§ Aim of the task
Which lines of the data hold the word "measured"? Copy all of them.

━━━

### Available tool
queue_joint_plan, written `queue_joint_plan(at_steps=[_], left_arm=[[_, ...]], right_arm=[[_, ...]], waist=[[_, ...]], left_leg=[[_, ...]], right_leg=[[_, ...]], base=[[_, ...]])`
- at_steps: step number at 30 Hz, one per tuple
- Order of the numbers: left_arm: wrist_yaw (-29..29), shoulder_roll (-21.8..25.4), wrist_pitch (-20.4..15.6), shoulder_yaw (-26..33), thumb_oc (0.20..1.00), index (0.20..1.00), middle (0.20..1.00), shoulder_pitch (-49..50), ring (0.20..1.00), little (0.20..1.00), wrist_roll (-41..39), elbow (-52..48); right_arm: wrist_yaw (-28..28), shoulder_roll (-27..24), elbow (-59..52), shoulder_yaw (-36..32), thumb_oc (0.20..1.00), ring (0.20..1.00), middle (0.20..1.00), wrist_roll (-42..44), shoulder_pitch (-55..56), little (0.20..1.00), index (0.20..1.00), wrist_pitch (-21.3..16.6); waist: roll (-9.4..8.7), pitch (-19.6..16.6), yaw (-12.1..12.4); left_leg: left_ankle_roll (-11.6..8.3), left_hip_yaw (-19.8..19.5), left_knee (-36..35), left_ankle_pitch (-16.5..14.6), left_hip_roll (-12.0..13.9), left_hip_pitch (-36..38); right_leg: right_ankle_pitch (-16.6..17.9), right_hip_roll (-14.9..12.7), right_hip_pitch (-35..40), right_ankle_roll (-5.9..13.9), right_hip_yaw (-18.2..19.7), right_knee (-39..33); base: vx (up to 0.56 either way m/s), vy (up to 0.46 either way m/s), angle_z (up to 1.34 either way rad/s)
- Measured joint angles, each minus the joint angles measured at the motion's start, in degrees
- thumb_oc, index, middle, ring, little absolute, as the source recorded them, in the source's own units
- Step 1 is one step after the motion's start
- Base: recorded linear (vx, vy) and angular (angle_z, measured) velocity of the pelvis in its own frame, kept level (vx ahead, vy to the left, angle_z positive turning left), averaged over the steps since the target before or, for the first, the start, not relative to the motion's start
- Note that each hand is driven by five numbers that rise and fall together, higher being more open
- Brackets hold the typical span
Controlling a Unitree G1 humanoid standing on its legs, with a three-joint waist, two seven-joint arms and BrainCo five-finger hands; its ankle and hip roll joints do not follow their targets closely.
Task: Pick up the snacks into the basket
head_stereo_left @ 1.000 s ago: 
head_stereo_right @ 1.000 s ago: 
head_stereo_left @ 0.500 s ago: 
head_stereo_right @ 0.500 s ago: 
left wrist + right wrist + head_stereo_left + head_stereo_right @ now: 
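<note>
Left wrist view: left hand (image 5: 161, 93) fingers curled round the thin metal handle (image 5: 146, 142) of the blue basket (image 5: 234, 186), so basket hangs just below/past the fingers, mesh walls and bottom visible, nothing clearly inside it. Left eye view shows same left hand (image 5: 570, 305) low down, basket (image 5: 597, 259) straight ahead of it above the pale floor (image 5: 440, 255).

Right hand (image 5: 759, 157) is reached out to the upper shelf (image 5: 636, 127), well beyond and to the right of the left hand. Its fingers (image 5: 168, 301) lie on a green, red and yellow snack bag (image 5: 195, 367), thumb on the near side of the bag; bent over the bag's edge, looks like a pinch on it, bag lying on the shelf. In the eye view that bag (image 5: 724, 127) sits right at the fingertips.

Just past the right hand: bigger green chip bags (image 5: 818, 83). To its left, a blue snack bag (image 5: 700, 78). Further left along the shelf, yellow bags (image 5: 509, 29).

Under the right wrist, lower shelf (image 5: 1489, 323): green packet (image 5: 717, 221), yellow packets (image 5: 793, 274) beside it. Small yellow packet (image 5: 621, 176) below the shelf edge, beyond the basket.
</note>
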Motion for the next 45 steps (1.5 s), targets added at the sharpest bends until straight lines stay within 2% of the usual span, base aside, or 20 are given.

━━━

§ Result of the exercise
- Measured joint angles, each minus the joint angles measured at the motion's start, in degrees
- Base: recorded linear (vx, vy) and angular (angle_z, measured) velocity of the pelvis in its own frame, kept level (vx ahead, vy to the left, angle_z positive turning left), averaged over the steps since the target before or, for the first, the start, not relative to the motion's start

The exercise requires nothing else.